Sehr geehrter Herr Präsident! Liebe Kolleginnen und Kollegen! Mich wundert an dieser Debatte und diesem Beitrag und auch an diesem qualitativ schlechten Gesetzentwurf der AfD eigentlich nichts.
Zur Qualität dieses Gesetzentwurfs hat mein Kollege Stefan Ruppert schon einiges gesagt. Ist der schlecht – lächerlich schlecht!
Wollte man sich ernsthaft damit beschäftigen, wäre es vertane Zeit.
Wir haben viele Gründe, meine Damen und Herren, über Fragen des Wahlrechts zu reden, über Fragen des Parteienrechts, über die Frage der Selbstorganisation der Fraktionen, über ein Frauenstatut – wir können gern mit all denen, die ernsthaft an der Debatte interessiert sind, über das Frauenstatut der Grünen reden –, über unsere Quotenregelung und all das, was bei uns sehr viel Zuspruch erntet, und über unsere Erfahrungen, die wir damit gemacht haben.
Aber, meine Damen und Herren, darauf kommt es denen doch gar nicht an, den Damen und Herren von der AfD – oder sagen wir lieber: den Herren von der AfD. Gucken Sie sich den Gesetzentwurf an! Herr Heveling, Sie haben es gesagt: Gestern Nachmittag kam er dann auch irgendwann mal. – Sie haben lange dafür gebraucht.
Die Qualität hat es nicht verändert.
30 Unterzeichner trägt dieser Gesetzentwurf, davon 28 Männer, zwei Frauen. Der Gesetzentwurf ist ein ziemlich schlechter Versuch, das Parlament, die Parteien und die Menschen in unserem Land zu „trollen“. Aber wir sind hier nicht auf Twitter und auch nicht im AfD-Newsroom. Wir führen hier ernsthafte Debatten über solche Fragen, meine Damen und Herren.

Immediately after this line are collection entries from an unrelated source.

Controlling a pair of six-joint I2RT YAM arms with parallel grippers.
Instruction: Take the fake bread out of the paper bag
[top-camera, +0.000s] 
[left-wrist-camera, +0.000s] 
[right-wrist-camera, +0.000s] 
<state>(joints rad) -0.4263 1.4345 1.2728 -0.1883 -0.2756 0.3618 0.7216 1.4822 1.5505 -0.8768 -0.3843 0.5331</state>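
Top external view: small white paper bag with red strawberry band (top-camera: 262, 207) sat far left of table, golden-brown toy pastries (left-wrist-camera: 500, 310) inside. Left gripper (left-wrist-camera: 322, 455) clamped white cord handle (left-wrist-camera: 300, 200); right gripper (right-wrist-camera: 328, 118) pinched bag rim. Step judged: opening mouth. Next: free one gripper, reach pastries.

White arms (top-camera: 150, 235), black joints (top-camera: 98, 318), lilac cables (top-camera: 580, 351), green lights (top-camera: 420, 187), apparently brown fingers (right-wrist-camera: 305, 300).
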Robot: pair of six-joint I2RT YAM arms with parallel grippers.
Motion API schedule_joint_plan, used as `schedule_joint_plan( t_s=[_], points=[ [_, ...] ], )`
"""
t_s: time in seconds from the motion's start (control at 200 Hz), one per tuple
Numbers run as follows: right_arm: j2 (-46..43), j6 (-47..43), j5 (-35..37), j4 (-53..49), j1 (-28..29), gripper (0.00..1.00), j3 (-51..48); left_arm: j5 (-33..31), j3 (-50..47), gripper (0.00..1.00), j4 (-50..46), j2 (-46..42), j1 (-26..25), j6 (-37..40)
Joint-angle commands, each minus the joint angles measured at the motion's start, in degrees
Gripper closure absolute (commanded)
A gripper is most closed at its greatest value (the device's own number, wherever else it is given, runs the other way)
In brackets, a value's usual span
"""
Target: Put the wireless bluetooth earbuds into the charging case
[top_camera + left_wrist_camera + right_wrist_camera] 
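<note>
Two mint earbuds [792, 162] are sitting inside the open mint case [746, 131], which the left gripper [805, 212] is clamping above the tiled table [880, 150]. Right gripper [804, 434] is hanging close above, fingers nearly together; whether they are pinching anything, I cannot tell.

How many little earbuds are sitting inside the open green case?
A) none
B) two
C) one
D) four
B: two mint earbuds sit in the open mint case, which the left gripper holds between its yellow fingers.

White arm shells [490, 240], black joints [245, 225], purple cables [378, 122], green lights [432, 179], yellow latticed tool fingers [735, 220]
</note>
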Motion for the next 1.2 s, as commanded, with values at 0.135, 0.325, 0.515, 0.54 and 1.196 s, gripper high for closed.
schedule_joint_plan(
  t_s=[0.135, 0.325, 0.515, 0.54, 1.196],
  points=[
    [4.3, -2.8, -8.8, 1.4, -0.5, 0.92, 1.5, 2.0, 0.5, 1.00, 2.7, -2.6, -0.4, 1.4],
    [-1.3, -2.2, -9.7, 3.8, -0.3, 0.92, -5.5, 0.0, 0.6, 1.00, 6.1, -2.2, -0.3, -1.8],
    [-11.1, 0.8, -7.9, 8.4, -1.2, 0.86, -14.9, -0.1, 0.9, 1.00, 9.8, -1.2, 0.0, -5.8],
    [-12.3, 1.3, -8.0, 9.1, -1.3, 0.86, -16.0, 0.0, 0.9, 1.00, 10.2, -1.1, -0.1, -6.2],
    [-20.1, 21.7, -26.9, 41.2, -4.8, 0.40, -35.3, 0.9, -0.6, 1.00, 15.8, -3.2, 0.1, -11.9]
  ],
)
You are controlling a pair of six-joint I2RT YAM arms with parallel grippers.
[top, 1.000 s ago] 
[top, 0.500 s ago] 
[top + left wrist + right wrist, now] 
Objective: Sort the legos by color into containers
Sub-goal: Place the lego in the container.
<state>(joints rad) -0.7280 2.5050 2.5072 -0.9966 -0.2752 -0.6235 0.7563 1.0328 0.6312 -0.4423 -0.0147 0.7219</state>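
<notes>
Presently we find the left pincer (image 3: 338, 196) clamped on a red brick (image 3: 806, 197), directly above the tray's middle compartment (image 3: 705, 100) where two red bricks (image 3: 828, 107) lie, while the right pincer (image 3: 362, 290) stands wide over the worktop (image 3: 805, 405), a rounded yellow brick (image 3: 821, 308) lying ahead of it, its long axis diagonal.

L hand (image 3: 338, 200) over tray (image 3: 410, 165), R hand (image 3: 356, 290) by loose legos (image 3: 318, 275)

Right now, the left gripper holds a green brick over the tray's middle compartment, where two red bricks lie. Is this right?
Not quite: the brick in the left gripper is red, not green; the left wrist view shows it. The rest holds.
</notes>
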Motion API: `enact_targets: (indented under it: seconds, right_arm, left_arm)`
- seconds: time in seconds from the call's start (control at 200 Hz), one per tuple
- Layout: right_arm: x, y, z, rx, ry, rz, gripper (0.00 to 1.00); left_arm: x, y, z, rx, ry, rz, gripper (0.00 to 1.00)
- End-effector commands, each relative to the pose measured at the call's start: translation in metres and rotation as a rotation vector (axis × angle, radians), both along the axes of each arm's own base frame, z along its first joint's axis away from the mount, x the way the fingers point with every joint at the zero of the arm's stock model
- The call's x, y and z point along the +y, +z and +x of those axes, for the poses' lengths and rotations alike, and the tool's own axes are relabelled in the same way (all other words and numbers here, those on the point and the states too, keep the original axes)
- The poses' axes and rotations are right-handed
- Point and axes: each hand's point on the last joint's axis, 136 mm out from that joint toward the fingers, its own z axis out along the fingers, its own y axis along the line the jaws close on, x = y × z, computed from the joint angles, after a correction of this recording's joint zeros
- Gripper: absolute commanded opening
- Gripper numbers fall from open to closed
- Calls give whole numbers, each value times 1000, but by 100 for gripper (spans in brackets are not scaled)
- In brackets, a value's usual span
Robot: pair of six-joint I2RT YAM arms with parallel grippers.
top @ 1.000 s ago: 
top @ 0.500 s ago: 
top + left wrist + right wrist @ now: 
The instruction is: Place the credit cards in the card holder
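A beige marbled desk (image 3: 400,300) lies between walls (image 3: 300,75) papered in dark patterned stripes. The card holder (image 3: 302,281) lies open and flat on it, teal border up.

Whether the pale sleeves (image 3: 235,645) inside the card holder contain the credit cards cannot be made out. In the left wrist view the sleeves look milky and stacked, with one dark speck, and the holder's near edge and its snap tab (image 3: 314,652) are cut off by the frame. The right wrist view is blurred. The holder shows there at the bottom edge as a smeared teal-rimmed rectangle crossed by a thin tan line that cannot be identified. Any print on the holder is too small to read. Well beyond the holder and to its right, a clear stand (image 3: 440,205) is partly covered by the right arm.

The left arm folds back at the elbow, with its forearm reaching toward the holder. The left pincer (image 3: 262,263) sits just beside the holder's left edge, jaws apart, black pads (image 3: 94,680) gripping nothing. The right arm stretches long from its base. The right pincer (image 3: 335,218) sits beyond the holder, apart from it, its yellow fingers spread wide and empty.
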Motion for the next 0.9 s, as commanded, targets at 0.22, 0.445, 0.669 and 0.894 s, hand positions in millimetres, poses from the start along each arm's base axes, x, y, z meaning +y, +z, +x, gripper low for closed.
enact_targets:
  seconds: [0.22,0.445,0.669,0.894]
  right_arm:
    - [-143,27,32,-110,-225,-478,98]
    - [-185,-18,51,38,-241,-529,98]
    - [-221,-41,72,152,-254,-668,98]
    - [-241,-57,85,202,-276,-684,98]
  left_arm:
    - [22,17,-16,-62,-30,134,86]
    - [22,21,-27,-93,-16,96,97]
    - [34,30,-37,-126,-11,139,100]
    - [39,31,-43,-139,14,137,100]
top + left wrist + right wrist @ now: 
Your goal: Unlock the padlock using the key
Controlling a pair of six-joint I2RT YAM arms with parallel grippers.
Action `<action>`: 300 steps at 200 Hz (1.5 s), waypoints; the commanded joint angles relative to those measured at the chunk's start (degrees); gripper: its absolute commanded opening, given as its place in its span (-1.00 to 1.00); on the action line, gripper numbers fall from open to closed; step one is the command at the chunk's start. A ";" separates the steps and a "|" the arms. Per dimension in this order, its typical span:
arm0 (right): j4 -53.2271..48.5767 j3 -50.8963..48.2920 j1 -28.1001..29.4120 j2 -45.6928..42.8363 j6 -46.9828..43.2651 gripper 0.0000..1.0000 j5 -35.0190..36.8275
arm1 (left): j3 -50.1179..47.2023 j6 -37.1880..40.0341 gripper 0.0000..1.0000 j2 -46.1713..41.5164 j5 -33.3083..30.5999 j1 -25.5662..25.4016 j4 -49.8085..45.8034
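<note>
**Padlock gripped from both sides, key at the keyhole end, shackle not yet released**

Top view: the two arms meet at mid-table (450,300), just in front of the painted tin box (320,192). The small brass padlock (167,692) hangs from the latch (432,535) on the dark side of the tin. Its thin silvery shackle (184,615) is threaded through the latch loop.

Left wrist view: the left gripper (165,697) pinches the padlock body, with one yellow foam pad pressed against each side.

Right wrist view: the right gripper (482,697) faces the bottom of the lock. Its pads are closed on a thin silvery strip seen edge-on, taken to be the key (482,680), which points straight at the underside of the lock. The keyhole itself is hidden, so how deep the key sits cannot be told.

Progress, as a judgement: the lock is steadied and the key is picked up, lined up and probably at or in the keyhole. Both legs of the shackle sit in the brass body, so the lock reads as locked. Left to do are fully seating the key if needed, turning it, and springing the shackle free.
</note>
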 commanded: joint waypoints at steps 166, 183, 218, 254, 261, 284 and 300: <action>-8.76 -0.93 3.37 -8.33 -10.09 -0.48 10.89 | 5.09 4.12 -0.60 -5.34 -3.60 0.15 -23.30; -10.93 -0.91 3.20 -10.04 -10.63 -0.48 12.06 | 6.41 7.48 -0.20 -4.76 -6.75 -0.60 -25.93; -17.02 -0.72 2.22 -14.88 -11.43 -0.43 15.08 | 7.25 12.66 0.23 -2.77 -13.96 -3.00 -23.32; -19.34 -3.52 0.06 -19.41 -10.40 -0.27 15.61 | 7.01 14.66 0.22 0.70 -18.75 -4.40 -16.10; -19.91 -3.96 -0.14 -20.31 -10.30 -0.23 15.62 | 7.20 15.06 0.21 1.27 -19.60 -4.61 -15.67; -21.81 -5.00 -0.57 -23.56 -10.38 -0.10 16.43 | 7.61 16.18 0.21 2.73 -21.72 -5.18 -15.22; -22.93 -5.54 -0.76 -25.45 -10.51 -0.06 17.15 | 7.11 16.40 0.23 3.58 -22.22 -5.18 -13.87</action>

Und noch etwas unter dem Stichwort „wundern“. Wundert uns das? Wer schreit hier eigentlich am lautesten nach solchen Fragen und Empfindlichkeiten?
In Baden-Württemberg sind von 19 Abgeordneten der Fraktion der AfD zwei Frauen. In Mecklenburg-Vorpommern ist unter den 13 Abgeordneten gar keine Frau.